Could you set down exactly the lines in the records below between the line holding "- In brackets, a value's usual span" and the line holding "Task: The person", inclusive?
+ + +
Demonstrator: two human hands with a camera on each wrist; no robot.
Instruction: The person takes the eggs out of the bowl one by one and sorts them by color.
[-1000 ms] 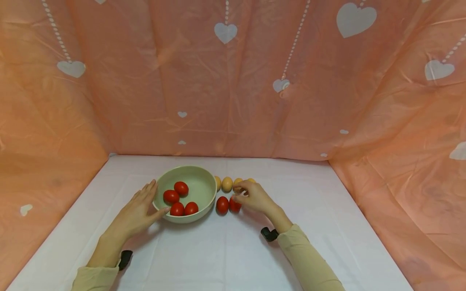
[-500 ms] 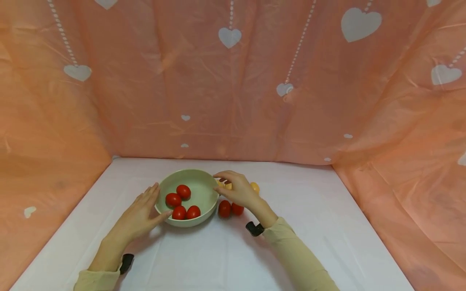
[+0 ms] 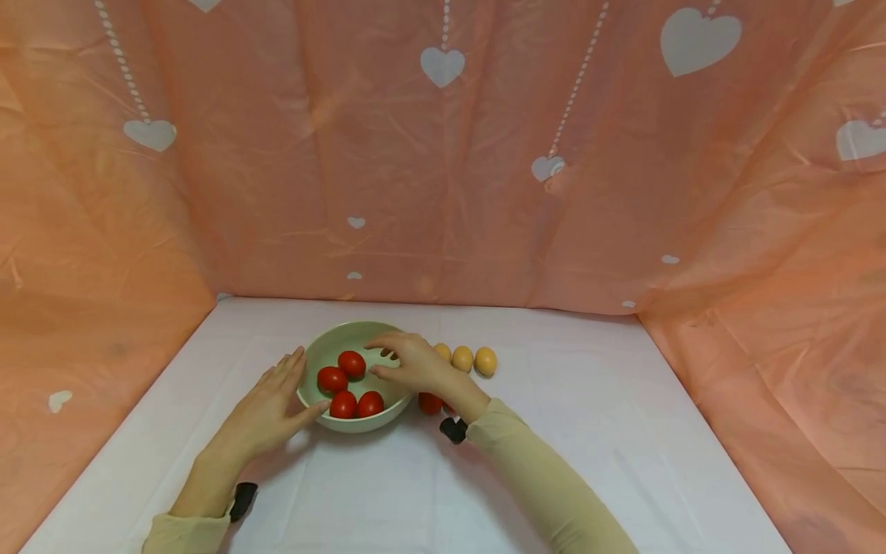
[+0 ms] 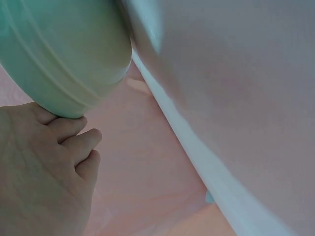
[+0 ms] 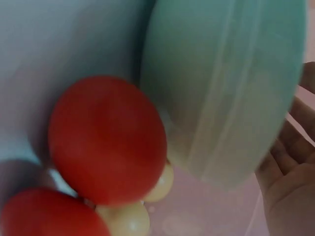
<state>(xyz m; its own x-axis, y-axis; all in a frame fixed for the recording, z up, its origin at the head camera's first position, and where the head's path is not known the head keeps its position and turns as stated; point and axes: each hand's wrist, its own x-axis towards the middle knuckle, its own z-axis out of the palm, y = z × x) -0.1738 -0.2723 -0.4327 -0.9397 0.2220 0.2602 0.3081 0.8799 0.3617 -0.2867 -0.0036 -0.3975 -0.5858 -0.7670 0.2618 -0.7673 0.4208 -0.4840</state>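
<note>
A person's right hand [image 3: 418, 365] reaches over the right side of a pale green bowl [image 3: 360, 424] on a white desk [image 3: 367, 485], thumb and fingers apart, with nothing visible in its grasp. The left hand [image 3: 259, 408] rests against the bowl's left side, fingers extended and thumb over the near rim. Four red tomatoes [image 3: 332, 380] lie inside, grouped toward the left and near side. Just right of the bowl, two loose tomatoes [image 3: 430, 403] sit on the desk, partly screened by the right wrist. Beyond them stand yellow egg-shaped pieces [image 3: 462, 358]; three show, and the arm may hide more. Filling the bowl with the red ones appears about two-thirds done, two left; no yellow piece shows inside.
</note>
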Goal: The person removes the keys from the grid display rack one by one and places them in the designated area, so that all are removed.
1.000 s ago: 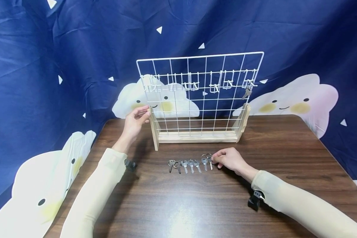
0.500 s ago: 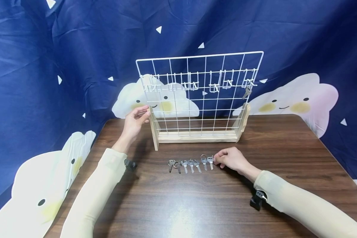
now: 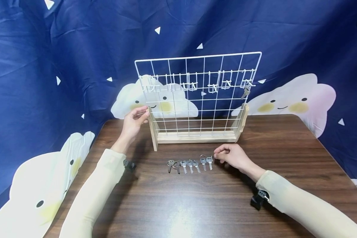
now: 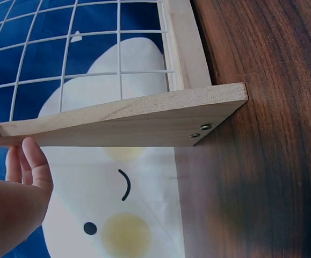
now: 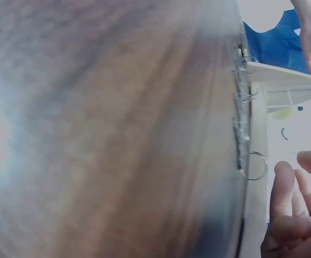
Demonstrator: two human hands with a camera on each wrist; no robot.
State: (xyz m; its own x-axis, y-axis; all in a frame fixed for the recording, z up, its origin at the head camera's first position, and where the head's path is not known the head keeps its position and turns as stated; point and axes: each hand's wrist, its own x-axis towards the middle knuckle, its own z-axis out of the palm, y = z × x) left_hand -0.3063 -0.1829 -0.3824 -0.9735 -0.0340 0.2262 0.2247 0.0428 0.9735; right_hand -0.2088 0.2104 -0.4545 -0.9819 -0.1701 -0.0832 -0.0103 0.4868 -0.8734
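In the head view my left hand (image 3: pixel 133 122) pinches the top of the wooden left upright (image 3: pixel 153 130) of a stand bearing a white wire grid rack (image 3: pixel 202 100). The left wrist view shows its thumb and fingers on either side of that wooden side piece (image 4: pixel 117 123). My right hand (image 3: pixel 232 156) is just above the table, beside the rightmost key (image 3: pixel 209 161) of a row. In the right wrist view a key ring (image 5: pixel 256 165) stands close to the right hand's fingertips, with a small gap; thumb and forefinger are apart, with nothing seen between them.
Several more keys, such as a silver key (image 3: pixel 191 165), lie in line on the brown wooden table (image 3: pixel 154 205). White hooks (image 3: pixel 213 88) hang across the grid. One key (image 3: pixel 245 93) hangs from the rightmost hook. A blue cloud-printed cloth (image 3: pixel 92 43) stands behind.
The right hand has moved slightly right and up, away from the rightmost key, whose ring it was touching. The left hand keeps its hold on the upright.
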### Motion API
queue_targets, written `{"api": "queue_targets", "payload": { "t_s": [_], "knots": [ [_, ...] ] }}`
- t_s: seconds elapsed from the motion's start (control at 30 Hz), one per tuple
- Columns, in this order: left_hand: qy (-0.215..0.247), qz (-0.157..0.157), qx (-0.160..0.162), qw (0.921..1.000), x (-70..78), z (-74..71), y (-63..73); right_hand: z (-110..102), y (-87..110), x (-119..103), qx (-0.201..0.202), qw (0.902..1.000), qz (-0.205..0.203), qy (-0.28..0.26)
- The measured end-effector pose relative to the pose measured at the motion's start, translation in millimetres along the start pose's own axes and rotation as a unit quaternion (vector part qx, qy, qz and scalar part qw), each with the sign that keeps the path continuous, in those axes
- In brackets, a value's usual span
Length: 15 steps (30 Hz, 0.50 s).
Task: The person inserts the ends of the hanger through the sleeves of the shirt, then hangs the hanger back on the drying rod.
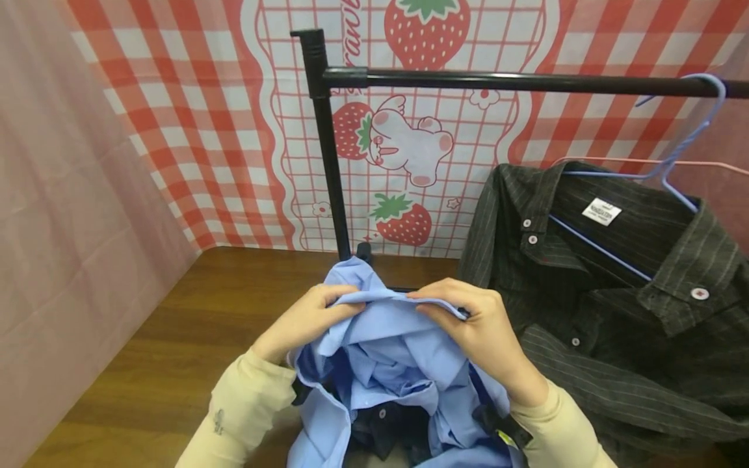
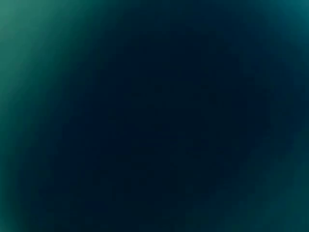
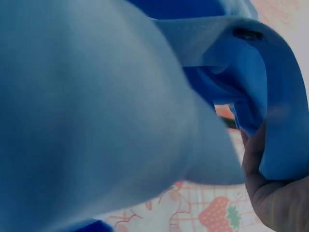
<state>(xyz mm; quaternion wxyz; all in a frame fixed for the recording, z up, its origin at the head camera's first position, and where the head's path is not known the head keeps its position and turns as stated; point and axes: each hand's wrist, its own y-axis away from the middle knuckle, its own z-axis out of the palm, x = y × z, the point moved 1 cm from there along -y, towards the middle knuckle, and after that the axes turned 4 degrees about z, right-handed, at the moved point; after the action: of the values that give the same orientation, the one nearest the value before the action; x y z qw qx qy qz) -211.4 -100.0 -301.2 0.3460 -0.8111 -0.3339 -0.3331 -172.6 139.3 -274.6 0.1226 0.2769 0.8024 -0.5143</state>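
A light blue shirt (image 1: 392,364) is bunched up in front of me over the wooden table. My left hand (image 1: 310,318) grips its upper edge from the left, fingers curled over the fabric. My right hand (image 1: 474,325) pinches the same edge from the right. In the right wrist view the blue shirt (image 3: 120,111) fills most of the frame, with part of the right hand (image 3: 275,193) at the lower right. The left wrist view is dark and shows nothing clear.
A black clothes rack (image 1: 328,143) stands behind the shirt, its bar running right. A dark striped shirt (image 1: 614,292) on a light blue hanger (image 1: 690,143) hangs from the bar at right. A strawberry-print checked backdrop (image 1: 193,117) is behind; the wooden table (image 1: 175,344) lies to the left.
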Motion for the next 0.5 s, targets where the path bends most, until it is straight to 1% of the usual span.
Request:
{"api": "queue_targets", "payload": {
  "t_s": [0.03, 0.1, 0.13, 0.2, 0.27, 0.33, 0.4, 0.43, 0.47, 0.5],
  "knots": [
    [0.020, -0.013, -0.004, 0.9997, -6.3, -1.1, -1.4, -0.6, 0.0, 1.7, 0.002, 0.9999, -0.004, -0.016],
    [0.048, -0.041, 0.000, 0.9980, -18.3, -2.4, -3.6, -1.7, 0.0, 4.4, 0.003, 0.9991, -0.006, -0.041],
    [0.051, -0.054, 0.005, 0.9972, -23.8, -2.7, -4.4, -2.1, 0.4, 5.7, 0.006, 0.9990, -0.003, -0.045],
    [0.043, -0.085, 0.011, 0.9954, -34.5, -2.2, -5.9, -2.7, 1.2, 8.4, 0.015, 0.9996, 0.008, -0.024],
    [0.014, -0.109, 0.003, 0.9940, -44.5, -0.2, -7.3, -2.3, 2.0, 11.8, 0.027, 0.9992, 0.017, 0.022],
    [-0.010, -0.124, -0.012, 0.9921, -53.7, 2.9, -7.9, 0.0, 3.4, 15.8, 0.040, 0.9953, 0.015, 0.087],
    [-0.020, -0.133, -0.026, 0.9906, -59.9, 6.5, -7.6, 3.6, 4.4, 18.7, 0.048, 0.9873, -0.013, 0.151],
    [-0.019, -0.137, -0.028, 0.9900, -61.7, 8.1, -7.3, 5.7, 5.0, 19.7, 0.046, 0.9831, -0.034, 0.174],
    [-0.013, -0.140, -0.027, 0.9898, -62.8, 9.6, -7.0, 7.8, 5.6, 20.2, 0.039, 0.9791, -0.058, 0.191],
    [-0.004, -0.142, -0.024, 0.9896, -63.3, 10.9, -6.8, 9.9, 6.3, 20.3, 0.023, 0.9755, -0.082, 0.203]
  ]
}}
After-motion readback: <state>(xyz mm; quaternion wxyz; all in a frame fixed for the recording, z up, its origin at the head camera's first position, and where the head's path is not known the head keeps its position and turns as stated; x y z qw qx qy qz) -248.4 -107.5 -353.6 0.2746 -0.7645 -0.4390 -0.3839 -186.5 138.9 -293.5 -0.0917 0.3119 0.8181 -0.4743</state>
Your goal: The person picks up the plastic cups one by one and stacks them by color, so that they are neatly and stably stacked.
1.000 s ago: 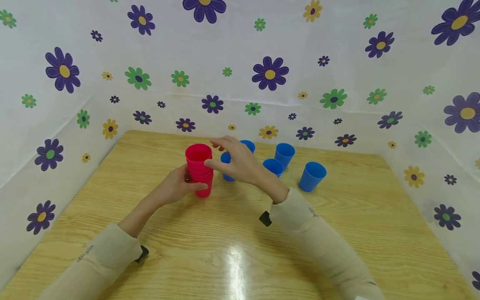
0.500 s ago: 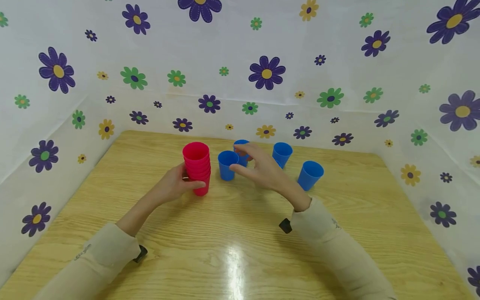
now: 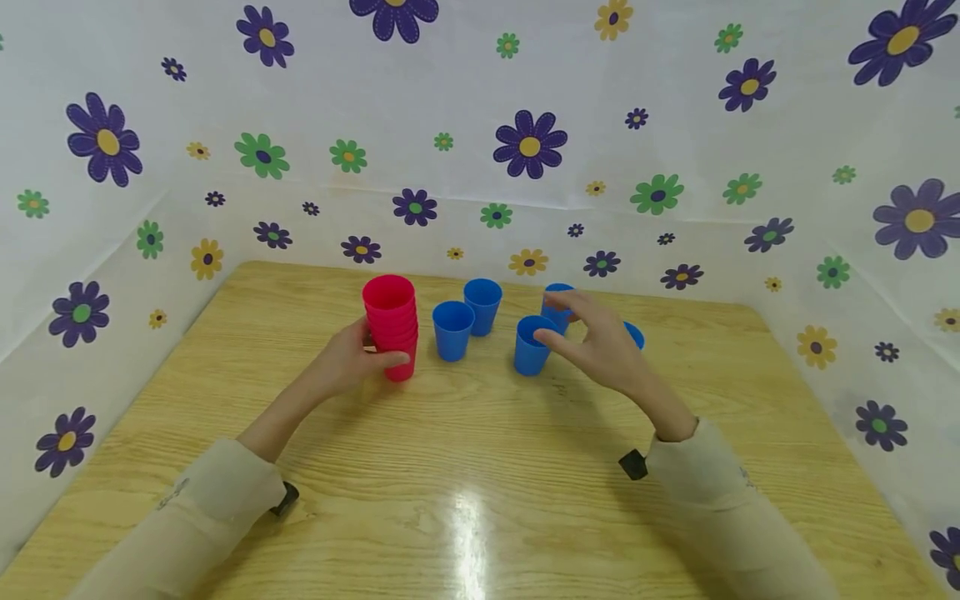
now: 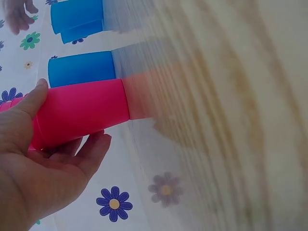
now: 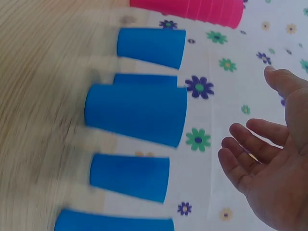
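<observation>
A stack of red cups (image 3: 392, 317) stands upright on the table, its top cup mouth up. My left hand (image 3: 348, 358) grips the stack low down, thumb across the front, as the left wrist view also shows around the lower red cup (image 4: 82, 113). To the right, my right hand (image 3: 603, 346) hovers above the blue cups, fingers spread and loosely bent, holding nothing. Nearest to it in the head view are a front blue cup (image 3: 528, 354) and one behind it (image 3: 555, 318). In the right wrist view the right hand (image 5: 274, 159) is apart from the blue cups (image 5: 134, 113).
Two more blue cups, one in front (image 3: 452, 335) and one behind (image 3: 482, 308), stand between the stack and my right hand. Another blue cup (image 3: 634, 335) is mostly hidden behind the right hand. A flowered cloth (image 3: 442, 100) lines the table's (image 3: 420, 467) back and sides.
My right hand has moved from beside the red stack rightward over the blue cups, uncovering the left ones. My left hand has kept its grip on the stack.
</observation>
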Available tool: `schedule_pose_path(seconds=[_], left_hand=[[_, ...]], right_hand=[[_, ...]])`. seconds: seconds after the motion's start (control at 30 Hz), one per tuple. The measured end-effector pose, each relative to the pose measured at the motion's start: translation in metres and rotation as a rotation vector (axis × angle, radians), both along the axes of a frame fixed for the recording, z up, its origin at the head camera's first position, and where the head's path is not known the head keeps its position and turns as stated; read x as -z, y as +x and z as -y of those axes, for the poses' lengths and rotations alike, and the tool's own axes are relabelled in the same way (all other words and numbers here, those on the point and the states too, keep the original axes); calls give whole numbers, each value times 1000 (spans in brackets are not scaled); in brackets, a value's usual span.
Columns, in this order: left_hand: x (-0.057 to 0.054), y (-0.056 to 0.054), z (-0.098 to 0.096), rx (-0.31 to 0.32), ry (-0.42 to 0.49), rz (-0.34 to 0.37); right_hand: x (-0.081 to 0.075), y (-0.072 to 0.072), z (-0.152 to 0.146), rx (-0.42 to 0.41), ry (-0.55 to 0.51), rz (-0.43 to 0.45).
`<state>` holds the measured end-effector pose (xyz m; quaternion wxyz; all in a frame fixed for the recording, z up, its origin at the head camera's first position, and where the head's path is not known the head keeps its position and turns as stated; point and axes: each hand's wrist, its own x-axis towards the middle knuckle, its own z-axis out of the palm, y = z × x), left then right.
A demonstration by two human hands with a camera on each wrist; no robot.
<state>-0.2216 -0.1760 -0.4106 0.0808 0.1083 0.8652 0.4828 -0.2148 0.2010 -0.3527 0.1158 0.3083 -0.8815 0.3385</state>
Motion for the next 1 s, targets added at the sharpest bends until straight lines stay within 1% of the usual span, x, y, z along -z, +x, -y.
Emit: schedule_pose_path(seconds=[0.1,0.3,0.47,0.63,0.8,1.0], left_hand=[[0,-4,0,-9,4,6],[-2,-13,-1,-29,5,4],[0,-21,-1,-37,20,1],[2,-29,-2,-57,42,9],[0,-36,-5,-81,56,21],[-1,-44,-6,-101,62,15]], right_hand=[[1,0,-18,40,-6,-31],[5,0,-53,123,-22,-19],[10,-1,-75,182,-18,-21],[17,0,-90,207,-6,19],[26,-1,-101,230,16,53],[37,-4,-106,262,32,163]])
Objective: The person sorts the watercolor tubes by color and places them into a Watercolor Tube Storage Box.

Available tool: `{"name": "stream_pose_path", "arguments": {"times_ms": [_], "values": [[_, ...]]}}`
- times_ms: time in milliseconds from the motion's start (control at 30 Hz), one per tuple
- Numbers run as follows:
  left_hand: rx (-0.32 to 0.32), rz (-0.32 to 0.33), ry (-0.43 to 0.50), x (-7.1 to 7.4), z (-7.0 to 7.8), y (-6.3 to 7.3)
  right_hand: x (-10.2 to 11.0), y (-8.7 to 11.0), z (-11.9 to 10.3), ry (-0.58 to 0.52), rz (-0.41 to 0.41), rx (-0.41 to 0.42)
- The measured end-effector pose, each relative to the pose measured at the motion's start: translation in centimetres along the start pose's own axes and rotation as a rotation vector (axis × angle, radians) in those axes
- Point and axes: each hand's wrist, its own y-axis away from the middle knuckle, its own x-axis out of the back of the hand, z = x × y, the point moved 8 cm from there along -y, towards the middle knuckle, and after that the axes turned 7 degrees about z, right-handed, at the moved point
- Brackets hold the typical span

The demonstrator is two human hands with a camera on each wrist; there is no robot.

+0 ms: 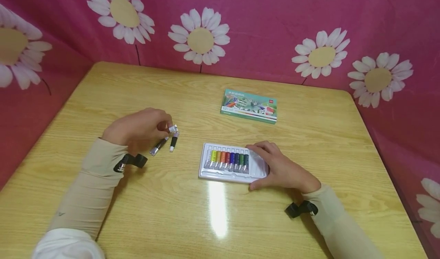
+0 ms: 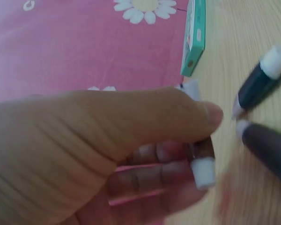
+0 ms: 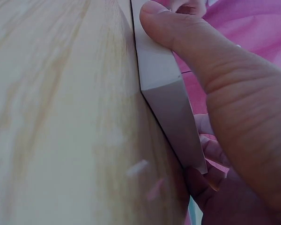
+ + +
**WRITTEN ANSWER:**
- In brackets, a value's usual span
Length: 15 steps (30 Hz, 0.50 s).
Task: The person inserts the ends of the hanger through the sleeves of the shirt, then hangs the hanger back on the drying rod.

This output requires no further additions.